A judge is scheduled to take up several death penalty issues related to the case at a hearing Wednesday afternoon.

Last week, public defender Matt Shirk sent a letter to State Attorney Angel Corey asking her office to reconsider seeking the death penalty for Rhodes.

For the past 18 months, Shirk says Rhodes has been willing to plead guilty to all charges related to Shelby's death. In return, he'd get two consecutive life sentences without parole for first degree murder and armed robbery, plus an additional 20 years in prison for aggravated assault and possession of a firearm by a convicted felon.

"The state is not helping. I'm trying to get the family back together, trying to get control of my life back.

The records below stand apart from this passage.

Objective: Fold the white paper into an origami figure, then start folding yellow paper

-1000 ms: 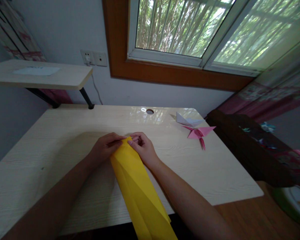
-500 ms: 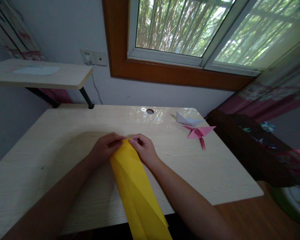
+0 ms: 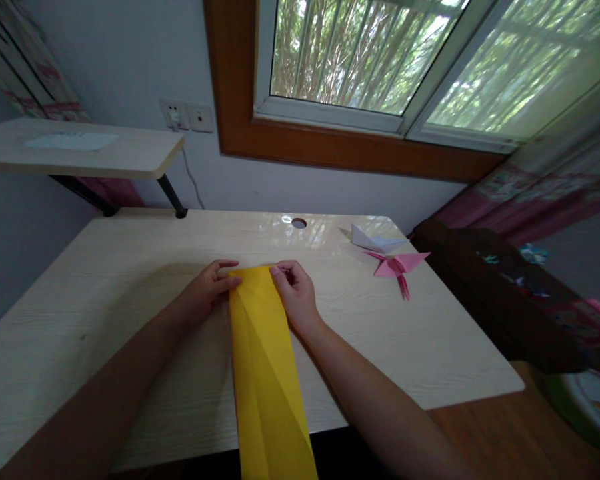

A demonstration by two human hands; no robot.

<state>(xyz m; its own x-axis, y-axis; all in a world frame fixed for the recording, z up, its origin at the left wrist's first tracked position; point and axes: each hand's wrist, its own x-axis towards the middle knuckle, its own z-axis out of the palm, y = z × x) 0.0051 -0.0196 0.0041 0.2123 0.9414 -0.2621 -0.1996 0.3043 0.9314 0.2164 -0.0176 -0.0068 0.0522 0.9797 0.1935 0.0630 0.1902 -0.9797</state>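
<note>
A long strip of folded yellow paper (image 3: 267,360) runs from the middle of the desk toward me and hangs past the near edge. Creases cross its surface lengthwise and slantwise. My left hand (image 3: 213,290) pinches its far left corner, thumb on top. At the far right corner, my right hand (image 3: 296,293) grips the paper between thumb and fingers. The far edge of the sheet lies nearly straight between both hands.
On the desk (image 3: 380,347) at the right lie a pink origami crane (image 3: 397,265) and a white folded paper (image 3: 377,241). A raised shelf (image 3: 140,152) stands at the back left. A cable hole (image 3: 299,223) sits near the back edge.
My hands have moved apart, and the paper's far edge now shows wider and straighter. The strip has swung left at its near end. The crane and white paper stay put.
</note>
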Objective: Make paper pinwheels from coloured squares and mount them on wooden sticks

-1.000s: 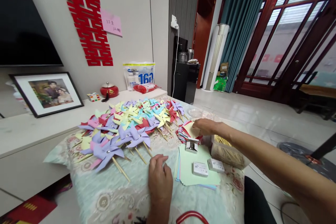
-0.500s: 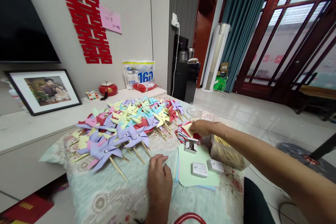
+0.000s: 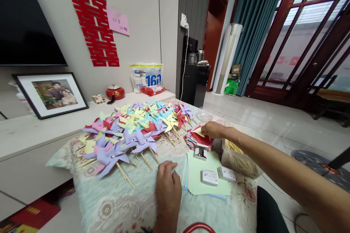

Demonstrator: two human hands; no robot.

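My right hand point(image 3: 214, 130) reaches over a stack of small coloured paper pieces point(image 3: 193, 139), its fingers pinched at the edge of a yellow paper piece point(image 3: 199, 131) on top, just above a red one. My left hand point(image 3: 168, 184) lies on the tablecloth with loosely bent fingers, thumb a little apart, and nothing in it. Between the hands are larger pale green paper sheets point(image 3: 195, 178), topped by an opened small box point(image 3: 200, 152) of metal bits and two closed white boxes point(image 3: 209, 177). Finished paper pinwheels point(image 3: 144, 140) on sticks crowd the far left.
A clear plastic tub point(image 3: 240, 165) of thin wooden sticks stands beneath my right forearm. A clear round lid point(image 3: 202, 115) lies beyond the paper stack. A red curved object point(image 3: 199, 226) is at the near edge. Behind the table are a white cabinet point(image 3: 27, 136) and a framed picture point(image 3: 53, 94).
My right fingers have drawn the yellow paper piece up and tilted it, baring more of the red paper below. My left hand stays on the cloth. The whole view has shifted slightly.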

I feel like they have control of my life," Farah said.

Shirk said Rhodes would also waive his right to appeal his case in the future.

Police say Rhodes shot and killed Shelby Farah, 20, during a robbery at the Metro PSC store on North Main Street where she worked in 2013. Police say Rhodes shot the victim after she handed him the cash he asked for.

Shirk lists several reasons why the SAO should consider the deal, including the fact that this is what Darlene Farah, Shelby's mother, wants out of the case. Her death has been hard on the entire Farah family, including her younger sister who is getting ready to graduate from high school.

"She just mentioned to me the other day she wished Shelby was here to help her pick out her prom dress," Farah said.

Farah says she wants some measure of closure. She's worried about decades worth of litigation if prosecutors are able to secure a death penalty recommendation. Shirk writes, "I believe that with every motion, petition or appeal filed on Mr. Rhodes' behalf, she will relive the pain and loss she has felt since losing Shelby."

Shirk also points out the uncertainty surrounding Florida's death penalty. The legislature is currently rewriting the death penalty law after the U.S. Supreme Court recently ruled that the current method is unconstitutional. Shirk writes, "Assuming the legislature is able to pass legislation prior to Mr. Rhodes' trial, Mr. Rhodes' case will be one of the first death penalty trials in Florida under new sentencing procedures. As such, if your office secures a death verdict, there will be years of litigation centering around whether Florida's new sentencing scheme passes constitutional muster."

Farah believes the money it would take to send Rhodes to death row could be better used elsewhere. According to the Florida Department of Corrections, it takes $18,000 a year to house an inmate in a Florida prison. By the times Rhodes is 75-years-old, it would cost the state roughly $900,000 to keep him alive.

According to a 2014 investigation by the Florida-Times Union, it would cost much more to send him to death row, which costs about $3 million per person.

Shirk isn't against the death penalty, but says he doesn't believe this case fits the bill.

"Personally, I believe the death penalty is a useful tool. We just don't administer it properly in this country. We've had 26 people just here in the state of Florida that have been exonerated from death row as innocent," Shirk said.

The state attorney's office has aggressively prosecuted death penalty cases since Angela Corey was sworn into office in January 2009.

Corey represents the Fourth Judicial Circuit covering Duval, Clay and Nassau Counties. Records show her office has sent more people to death row than another other prosecutor in the state since the start of 2009.

First Coast News requested an interview with Corey to explain her stance. A spokesperson sent us the following statement:

The State is still seeking the death penalty in this case. The State is in the process of filing a formal response regarding the death penalty motions filed by the Defendant. Assistant State Attorney Bernie de la Rionda will address the various motions in the appropriate venue, the courtroom. The hearing is set for Wednesday at 1:30 p.m. Due to this being a pending matter, it would be inappropriate to comment further.

Rhodes is scheduled to go to trial in May.